A head-to-head comparison of GGUF and GPTQ for dedicated GPU server deployments, covering speed, VRAM, quality, and ecosystem support for production LLM inference.

GGUF and GPTQ at a Glance

When deploying LLMs on a dedicated GPU server, the two most common quantisation formats are GGUF (llama.cpp) and GPTQ (GPU-optimised). Both reduce model size to fit in less VRAM, but they are designed for fundamentally different serving stacks. Choosing the wrong format can leave 20-30% of your GPU performance on the table.

For a broader comparison that includes AWQ, see our GPTQ vs AWQ vs GGUF quantisation guide. This page focuses specifically on the GGUF vs GPTQ decision for pure GPU server deployments.

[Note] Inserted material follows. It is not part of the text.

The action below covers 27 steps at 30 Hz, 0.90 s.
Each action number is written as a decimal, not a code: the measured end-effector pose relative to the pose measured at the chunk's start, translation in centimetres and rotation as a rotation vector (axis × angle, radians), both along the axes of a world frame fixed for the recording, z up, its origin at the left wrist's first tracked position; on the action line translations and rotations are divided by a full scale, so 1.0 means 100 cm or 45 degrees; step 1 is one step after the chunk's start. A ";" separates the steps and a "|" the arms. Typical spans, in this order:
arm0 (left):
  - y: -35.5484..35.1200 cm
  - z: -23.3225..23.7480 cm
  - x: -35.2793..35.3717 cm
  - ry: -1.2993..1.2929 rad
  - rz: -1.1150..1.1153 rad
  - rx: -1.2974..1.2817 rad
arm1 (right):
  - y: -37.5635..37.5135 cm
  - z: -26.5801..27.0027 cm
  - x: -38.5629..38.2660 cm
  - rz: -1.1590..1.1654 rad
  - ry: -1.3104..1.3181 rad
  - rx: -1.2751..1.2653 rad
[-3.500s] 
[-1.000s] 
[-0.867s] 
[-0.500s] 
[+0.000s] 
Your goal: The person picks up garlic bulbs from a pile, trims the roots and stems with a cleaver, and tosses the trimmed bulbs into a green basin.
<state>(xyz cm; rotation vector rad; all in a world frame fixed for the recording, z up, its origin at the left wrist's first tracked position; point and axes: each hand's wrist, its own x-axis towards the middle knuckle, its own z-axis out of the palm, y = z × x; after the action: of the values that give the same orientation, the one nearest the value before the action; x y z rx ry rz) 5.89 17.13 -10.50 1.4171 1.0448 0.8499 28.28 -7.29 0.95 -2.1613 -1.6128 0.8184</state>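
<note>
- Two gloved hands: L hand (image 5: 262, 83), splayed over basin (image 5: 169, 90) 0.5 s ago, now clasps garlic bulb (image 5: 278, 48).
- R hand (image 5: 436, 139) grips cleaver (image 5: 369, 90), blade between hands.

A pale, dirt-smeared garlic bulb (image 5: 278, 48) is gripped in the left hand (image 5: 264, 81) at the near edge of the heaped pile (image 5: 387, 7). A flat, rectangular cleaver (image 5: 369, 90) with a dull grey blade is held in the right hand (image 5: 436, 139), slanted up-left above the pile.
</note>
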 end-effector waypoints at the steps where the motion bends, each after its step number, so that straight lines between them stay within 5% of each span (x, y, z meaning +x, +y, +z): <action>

Speed Comparison on GPU Servers

Both formats tested at 4-bit precision with full GPU offload. GPTQ runs via vLLM with ExLlama v2 kernels. GGUF runs via llama.cpp server with full GPU offload. LLaMA 3 8B used as the benchmark model (512 input / 256 output tokens).

GPUGPTQ 4-bit (tok/s)GGUF Q4_K_M (tok/s)GPTQ Advantage
RTX 4060 (8 GB)2822+27%
RTX 4060 Ti (16 GB)4535+29%
RTX 3090 (24 GB)5846+26%
RTX 5080 (16 GB)8870+26%
RTX 5090 (32 GB)12598+28%

GPTQ is consistently 25-30% faster than GGUF on pure GPU inference. This gap comes from GPTQ’s use of ExLlama v2 CUDA kernels, which are purpose-built for GPU execution. GGUF (llama.cpp) is optimised for CPU/GPU flexibility, which adds overhead on pure GPU setups. For model-specific numbers, see our LLaMA 3 8B speed comparison and Mistral 7B speed comparison.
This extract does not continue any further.